All our earth starts from mud and ends in sky,
And love that was once an animal’s desire,
Then a sweet madness in the rapturous heart,
An ardent comradeship in the happy mind,
Becomes a wide spiritual yearning’s space. … …
Love must not cease to live upon the earth;
For love is the bright link twixt earth and heaven,
Love is the far Transcendent’s angel here;
Love is man’s lien on the Absolute.
(Savitri, Book 10, Canto 3, pp. 632-633)
Sri Aurobindo offers not just the possibility of change, but the certitude that the world shall change.
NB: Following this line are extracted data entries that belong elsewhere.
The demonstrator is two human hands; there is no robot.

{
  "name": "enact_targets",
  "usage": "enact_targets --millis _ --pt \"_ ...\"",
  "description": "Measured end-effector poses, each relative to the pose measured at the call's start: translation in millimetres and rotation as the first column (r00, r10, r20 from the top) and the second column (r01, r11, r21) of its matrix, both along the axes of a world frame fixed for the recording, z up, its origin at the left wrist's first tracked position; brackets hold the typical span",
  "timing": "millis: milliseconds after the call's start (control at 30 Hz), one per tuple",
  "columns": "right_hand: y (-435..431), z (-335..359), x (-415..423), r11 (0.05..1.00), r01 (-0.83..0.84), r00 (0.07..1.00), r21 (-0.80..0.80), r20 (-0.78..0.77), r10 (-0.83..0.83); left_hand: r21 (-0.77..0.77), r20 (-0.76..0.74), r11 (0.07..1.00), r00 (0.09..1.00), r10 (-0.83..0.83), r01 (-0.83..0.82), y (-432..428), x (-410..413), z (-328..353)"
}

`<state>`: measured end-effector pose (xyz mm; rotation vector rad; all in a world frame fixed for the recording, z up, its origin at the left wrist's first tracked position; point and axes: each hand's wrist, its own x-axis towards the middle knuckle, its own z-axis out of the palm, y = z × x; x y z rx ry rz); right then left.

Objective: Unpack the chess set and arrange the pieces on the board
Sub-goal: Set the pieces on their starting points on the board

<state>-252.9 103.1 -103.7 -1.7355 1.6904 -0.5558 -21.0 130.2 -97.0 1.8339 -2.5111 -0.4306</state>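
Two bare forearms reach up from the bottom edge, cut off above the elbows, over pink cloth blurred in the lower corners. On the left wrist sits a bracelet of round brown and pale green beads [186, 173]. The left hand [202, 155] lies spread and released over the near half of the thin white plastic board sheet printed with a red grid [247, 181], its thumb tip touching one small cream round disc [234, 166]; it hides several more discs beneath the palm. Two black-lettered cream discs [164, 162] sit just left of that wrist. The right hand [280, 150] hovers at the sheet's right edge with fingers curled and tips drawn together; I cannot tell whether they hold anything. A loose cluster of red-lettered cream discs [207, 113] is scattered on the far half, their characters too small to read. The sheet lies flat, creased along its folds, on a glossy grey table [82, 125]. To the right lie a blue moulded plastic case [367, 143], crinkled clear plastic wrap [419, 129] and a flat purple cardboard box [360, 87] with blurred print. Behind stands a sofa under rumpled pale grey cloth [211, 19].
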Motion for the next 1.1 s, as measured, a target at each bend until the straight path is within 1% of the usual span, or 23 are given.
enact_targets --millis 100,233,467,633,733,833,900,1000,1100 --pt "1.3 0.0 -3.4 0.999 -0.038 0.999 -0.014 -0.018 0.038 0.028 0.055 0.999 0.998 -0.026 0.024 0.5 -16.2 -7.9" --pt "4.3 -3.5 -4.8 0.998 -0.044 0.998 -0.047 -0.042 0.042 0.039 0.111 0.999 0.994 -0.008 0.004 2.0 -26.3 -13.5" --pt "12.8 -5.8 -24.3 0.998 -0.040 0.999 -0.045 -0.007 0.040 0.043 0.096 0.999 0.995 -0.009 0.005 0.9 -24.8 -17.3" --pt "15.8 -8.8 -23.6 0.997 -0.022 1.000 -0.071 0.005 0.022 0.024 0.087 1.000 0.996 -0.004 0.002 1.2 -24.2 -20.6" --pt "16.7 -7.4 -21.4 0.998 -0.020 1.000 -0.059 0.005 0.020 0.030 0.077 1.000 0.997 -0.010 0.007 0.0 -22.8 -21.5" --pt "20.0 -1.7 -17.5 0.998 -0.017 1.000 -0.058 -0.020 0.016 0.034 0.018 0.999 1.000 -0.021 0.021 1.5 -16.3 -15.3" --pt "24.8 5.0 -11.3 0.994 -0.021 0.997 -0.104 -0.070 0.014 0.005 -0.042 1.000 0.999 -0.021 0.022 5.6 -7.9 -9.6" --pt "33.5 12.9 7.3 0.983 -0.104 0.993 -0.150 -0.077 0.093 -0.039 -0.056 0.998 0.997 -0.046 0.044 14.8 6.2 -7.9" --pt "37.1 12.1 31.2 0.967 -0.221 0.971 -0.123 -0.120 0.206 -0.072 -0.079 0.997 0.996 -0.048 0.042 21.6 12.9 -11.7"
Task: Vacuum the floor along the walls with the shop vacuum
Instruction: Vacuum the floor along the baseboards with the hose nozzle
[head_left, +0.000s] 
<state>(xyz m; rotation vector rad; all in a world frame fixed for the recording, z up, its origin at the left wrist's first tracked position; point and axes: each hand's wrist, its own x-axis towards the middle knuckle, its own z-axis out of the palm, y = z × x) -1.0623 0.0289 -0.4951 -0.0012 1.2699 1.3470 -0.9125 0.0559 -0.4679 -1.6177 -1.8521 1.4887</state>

A greater Truth than earth’s shall roof-in earth
And shed its sunlight on the roads of mind;
A power infallible shall lead the thought,
A seeing Puissance govern life and act,
In earthly hearts kindle the Immortal’s fire.
(Savitri, Book 11, Canto 1, p. 707)
The impact of the greater truth that shall envelope the earth on human nature is equally certain.
Man too shall turn towards the Spirit’s call.
Awake to his hidden possibility,
Awake to all that slept within his heart
And all that Nature meant when earth was formed
And the Spirit made this ignorant world his home,
He shall aspire to Truth and God and Bliss.
(Savitri, Book 11, Canto 1, p. 709)
And, this change shall affect not just a few, but the multitude. Thus, what is rare today shall become the norm.
Even the multitude shall hear the Voice
And turn to commune with the Spirit within
And strive to obey the high spiritual law:
This earth shall stir with impulses sublime,
Humanity awake to deepest self,
Nature the hidden godhead recognize.
(Savitri, Book 11, Canto 1, p. 709)
How all this will happen may be beyond our imagination, but that does not mean it cannot happen. God is great and wonderful are His ways.
His being is a mystery beyond mind,
His ways bewilder mortal ignorance;
The finite in its little sections parked,
Amazed, credits not God’s audacity
Who dares to be the unimagined All
And see and act as might one Infinite.
(Savitri, Book 10, Canto 4, p. 657)
All can be done if the God-touch is there. (Savitri, Book 1, Canto 1, p. 3)
* Savitri is Sri Aurobindo’s epic poem of about 24,000 lines.